I've always wanted to have a blog.
...but I felt like I couldn't start one until I had a good idea.
Or at least a "good enough" idea.
Sort of like buying a fancy, new journal and then being too afraid to put pen to paper, lest you muck up the first page. Or, worse yet, suddenly realizing that your brilliant musings [gasp!] are actually quite mundane. Or the sadness of starting out strong and filling a good dozen pages full of ideas and ramblings...in flowy, urgent script...only to give up or run out of time or ideas or ink. And then you're left with this mostly empty volume. Can you just start writing in that same book again? Even if it's months or years later? Even if you've since graduated or broken up or quit or...or...or. Do you have to go buy a new fancy, new journal? AUGH. So stressful.
And that's how I felt about blogging. I don't feel like my life is interesting enough to sustain a blog. Or even if it was, I'm not sure my Midwestern/Ronning roots would allow me to be egocentric enough to tell you all about it (though I'm sure some of you would dispute my feigned humility here). I feel like Facebook status updates are my ideal medium. Pithy. Fleeting. Just enough room for short bursts of wit. But an entire blog? Gah. That's a lot of pressure.

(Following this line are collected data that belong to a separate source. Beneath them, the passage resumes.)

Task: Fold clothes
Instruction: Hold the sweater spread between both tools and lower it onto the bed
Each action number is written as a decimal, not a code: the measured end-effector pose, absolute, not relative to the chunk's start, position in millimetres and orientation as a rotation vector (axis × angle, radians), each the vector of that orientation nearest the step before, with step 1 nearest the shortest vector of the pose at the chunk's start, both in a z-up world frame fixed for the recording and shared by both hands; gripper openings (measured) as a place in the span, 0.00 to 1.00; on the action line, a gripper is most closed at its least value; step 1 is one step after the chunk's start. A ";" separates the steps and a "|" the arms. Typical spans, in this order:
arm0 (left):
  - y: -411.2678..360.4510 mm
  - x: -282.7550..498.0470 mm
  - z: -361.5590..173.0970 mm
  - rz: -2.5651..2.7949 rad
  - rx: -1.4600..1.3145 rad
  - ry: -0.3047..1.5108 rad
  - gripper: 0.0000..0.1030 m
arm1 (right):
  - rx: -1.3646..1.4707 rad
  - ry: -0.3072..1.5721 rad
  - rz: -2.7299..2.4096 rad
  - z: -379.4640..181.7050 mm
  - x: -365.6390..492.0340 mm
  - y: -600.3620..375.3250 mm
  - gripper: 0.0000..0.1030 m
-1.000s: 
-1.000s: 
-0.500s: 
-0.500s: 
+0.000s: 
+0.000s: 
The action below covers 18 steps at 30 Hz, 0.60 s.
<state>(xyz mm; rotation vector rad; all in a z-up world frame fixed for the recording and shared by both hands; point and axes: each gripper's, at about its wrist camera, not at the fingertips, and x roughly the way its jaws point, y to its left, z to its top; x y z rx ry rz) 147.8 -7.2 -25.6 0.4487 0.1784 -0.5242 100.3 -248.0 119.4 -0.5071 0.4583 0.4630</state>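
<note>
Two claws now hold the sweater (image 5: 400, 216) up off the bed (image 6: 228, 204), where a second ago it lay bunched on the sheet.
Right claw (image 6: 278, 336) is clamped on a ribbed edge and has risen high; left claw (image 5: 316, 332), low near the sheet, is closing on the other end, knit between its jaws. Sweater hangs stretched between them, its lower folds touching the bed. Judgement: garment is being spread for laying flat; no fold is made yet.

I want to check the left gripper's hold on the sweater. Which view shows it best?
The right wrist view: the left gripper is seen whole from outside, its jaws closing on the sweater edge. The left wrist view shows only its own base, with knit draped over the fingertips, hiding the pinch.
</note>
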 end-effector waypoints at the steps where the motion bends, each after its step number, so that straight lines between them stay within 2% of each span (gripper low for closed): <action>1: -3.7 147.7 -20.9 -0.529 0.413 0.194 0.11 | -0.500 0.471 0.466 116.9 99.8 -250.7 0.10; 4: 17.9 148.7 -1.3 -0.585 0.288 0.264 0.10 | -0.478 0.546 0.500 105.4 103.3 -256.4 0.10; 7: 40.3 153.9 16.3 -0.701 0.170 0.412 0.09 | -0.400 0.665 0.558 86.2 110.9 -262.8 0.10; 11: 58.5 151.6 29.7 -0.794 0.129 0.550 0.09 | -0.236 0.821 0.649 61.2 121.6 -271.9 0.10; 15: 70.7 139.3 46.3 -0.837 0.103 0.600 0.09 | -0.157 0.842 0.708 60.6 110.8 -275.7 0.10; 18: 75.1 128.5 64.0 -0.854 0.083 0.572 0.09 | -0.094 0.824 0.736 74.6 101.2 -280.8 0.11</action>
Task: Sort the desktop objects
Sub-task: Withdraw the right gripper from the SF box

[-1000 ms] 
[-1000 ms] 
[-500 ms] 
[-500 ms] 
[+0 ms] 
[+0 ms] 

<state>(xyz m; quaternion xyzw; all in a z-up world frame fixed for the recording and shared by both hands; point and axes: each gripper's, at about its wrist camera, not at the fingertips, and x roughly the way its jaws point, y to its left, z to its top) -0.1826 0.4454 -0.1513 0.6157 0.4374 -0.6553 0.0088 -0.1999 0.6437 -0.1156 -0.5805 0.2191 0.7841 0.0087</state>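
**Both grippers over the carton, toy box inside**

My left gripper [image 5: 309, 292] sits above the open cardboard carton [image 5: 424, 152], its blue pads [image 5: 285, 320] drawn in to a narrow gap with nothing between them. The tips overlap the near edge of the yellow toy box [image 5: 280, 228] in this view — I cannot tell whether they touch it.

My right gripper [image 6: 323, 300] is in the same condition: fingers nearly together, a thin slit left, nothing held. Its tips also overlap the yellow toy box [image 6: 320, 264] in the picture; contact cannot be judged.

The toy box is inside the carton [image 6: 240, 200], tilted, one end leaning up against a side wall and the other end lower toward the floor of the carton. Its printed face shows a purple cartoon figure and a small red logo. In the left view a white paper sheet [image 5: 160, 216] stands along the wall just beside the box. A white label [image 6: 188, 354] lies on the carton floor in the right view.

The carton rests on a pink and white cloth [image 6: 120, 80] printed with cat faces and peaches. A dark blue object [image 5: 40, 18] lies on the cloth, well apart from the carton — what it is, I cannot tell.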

Until it hit me. What I really, truly want to talk about...and bear with me while I get to the point...
So I try really, really, REALLY hard to be a positive person. I consider my earliest role model in this endeavor (familial relations aside) the wonderful, emotive, refulgent Anne of Green Gables, brought to life by L.M. Montgomery. In fact, as early as my middle school years, I remember turning Anne into a verb. As in, "I'm gonna Anne-of-Green-Gables mean-old Mr. So-and-So who teaches science" or "That crabby lady who comes in to the Next Door Cafe every morning? Well I've been Anne-of-Green-Gablesing her for months and now she's actually pretty sweet." This has been part of my M.O. for years.
Of course it's easier to sustain that when your greatest obstacles are 7th grade science or the 5:30 a.m. waitressing shift on Saturday mornings. It's no news to any of us that life gets harder as we get older. Sarcasm becomes cooler. Cynicism is a survival mechanism. And sometimes, let's face it, life just sucks more as it progresses. Or it has more opportunities to suck. Or something like that.
So I try to be positive. I try to look for the silver lining. Which doesn't mean I can't bitch and moan with the best of them. Which doesn't mean there aren't ideas and people that I can't or won't stomach. I mean I have to be sincere about my feelings, right? And if that means I'm crabby or displeased or stressed, so be it (I once had a boss tell me I had the worst non-verbals ever. "Try. Please just try not to look so pissed off" he said to me after a conduct hearing in the res halls where we'd listened to 3 stupid punks lie their asses off). I guess the point is that after a "reasonable" amount of time, it's time, as my dear mother says, to "Snap out of it." Just a side note about Mom and "Snap out of it"...Dad said it best when he summarized, "Your mother has always been great about helping you kids with your problems...and then telling you when you were over them." There was always a moratorium on crankiness, whining, self-pity in the Ronning household. And Mom had the timer. When it went off? You're done.
Anyway, where was I? Oh. So I try to be positive. I try to focus on the positive. I try to celebrate the good in life...searching for and honoring little bits of happiness every single day. Making the choice to recognize all the literal and figurative beauty in our often-challenging lives. This is one of those traits or characteristics that I actually hope others notice about me. I don't know if I'm always successful at it, but I hope I am. I do try so hard...most days. :)
This idea of celebrating positive things helped me arrive at and articulate the mission of my blog. I wanted to blog about people and places and things that deserved recognition. I wanted to honor things that bring me joy. But I didn't want to do it in a rain-drops-on-roses-and-whiskers-on-kittens kind of way. This isn't a "best of" list...this isn't a "today I'm happy about blahdy, blahdy, blahdy" (though I think those are all wonderful lists to make or daily emails to exchange). This is trying to be something a little...I don't know...deeper? More substantial?
I wanted to blog about things that have struck a chord with me and why I believe they are so critical to my little world (or hopefully even OUR little world). I wanted to spend time thinking about how these things--be they huge and significant and amazing or teeny and tiny and local--contribute to the betterment of my life. And maybe even your life too.
The title of my blog "...and her glow has warmed the world..." comes from an Adlai Stevenson quote about Eleanor Roosevelt: "She would rather light candles than curse the darkness, and her glow has warmed the world." I do not, in any way, liken myself to Eleanor Roosevelt (and let's face it, the other Ronning daughter was named after her...not me). I do, however, think the idea of spreading joy and possibility, instead of yelling in (or about) the dark, is an admirable way to progress on life's journey.
I hope you'll join me on this journey...one that strives to honor various people and places and things that have, in my humble estimation, brought a little more light to our world.